Requirement
Skip every image and restate the data word for word.

Dataset excerpt
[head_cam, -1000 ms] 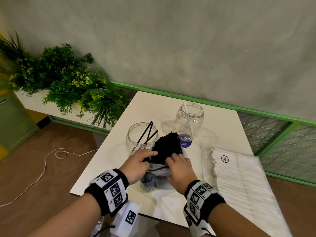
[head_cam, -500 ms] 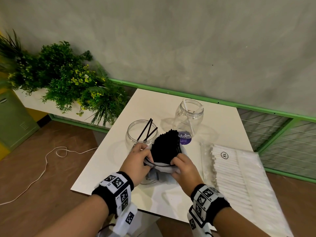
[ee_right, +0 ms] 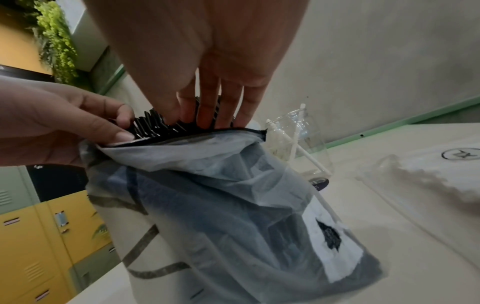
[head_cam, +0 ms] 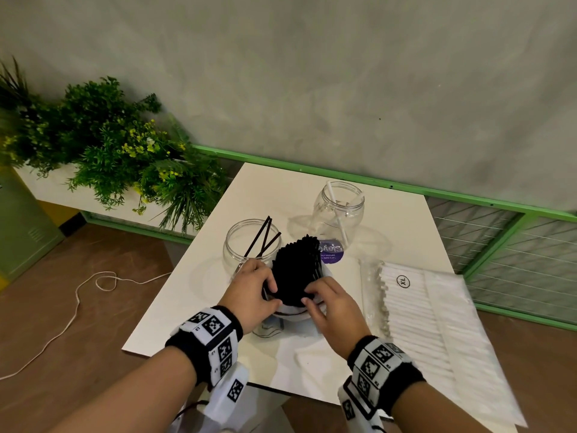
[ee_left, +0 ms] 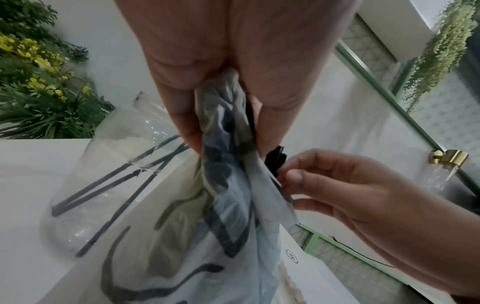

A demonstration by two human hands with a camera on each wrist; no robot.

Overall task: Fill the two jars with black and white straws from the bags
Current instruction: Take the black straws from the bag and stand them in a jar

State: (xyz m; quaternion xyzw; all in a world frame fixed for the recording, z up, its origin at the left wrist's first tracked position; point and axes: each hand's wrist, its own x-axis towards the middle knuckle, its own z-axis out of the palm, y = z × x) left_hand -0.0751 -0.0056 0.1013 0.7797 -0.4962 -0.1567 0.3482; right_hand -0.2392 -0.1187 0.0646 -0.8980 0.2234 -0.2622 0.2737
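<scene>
Head view, left to right: green plants with small yellow flowers fill a planter at the far left, and a pale cord loops over the brown floor below them. On the white tabletop the wide clear jar stands left of centre with three black straws leaning inside it, their tips poking past the rim. Just right of that jar, the left hand grips the left side of a translucent bag of black straws; the left wrist view shows its thumb and fingers clamped on the gathered plastic. The black bundle stands nearly upright out of the bag's mouth, between the two hands and near the tabletop's near edge. The right hand meets the bundle from the right; in the right wrist view its fingers are spread and reach down among the straw tops at the bag's dark-edged opening, with the thumb against the near side of the bundle. Farther back and to the right stands the narrower clear jar, holding white straws that lean across it, with a purple label at its base. At the right edge lies the flat clear bag of white straws, marked XL, well apart from both hands.
</scene>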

Solution to the problem
[head_cam, -1000 ms] 
[head_cam, -500 ms] 
[ee_right, +0 ms] 
[head_cam, +0 ms] 
[ee_left, +0 ms] 

A demonstration by two human hands with a camera on each wrist; no robot.

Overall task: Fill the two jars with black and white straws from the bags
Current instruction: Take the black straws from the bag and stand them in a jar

State: (xyz m; quaternion xyzw; all in a world frame fixed for the recording, z up, its origin at the left wrist's first tracked position; point and axes: each hand's wrist, its own x-axis towards the middle knuckle, its own z-axis out of the palm, y = z × x) left_hand -0.0751 -0.0056 0.1013 0.7797 -0.4962 -0.1567 0.3482; right_hand -0.2392 -0.1187 0.0646 -0.8980 0.2234 -0.2622 0.2737
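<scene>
Head view, left to right: green plants with small yellow flowers fill a planter at the far left, and a pale cord loops over the brown floor below them. On the white tabletop the wide clear jar stands left of centre with three black straws leaning inside it, their tips poking past the rim. Just right of that jar, the left hand grips the left side of a translucent bag of black straws; the left wrist view shows its thumb and fingers clamped on the gathered plastic. The black bundle stands nearly upright out of the bag's mouth, between the two hands and near the tabletop's near edge. The right hand meets the bundle from the right; in the right wrist view its fingers are spread and reach down among the straw tops at the bag's dark-edged opening, with the thumb against the near side of the bundle. Farther back and to the right stands the narrower clear jar, holding white straws that lean across it, with a purple label at its base. At the right edge lies the flat clear bag of white straws, marked XL, well apart from both hands.
</scene>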

The output contains nothing further.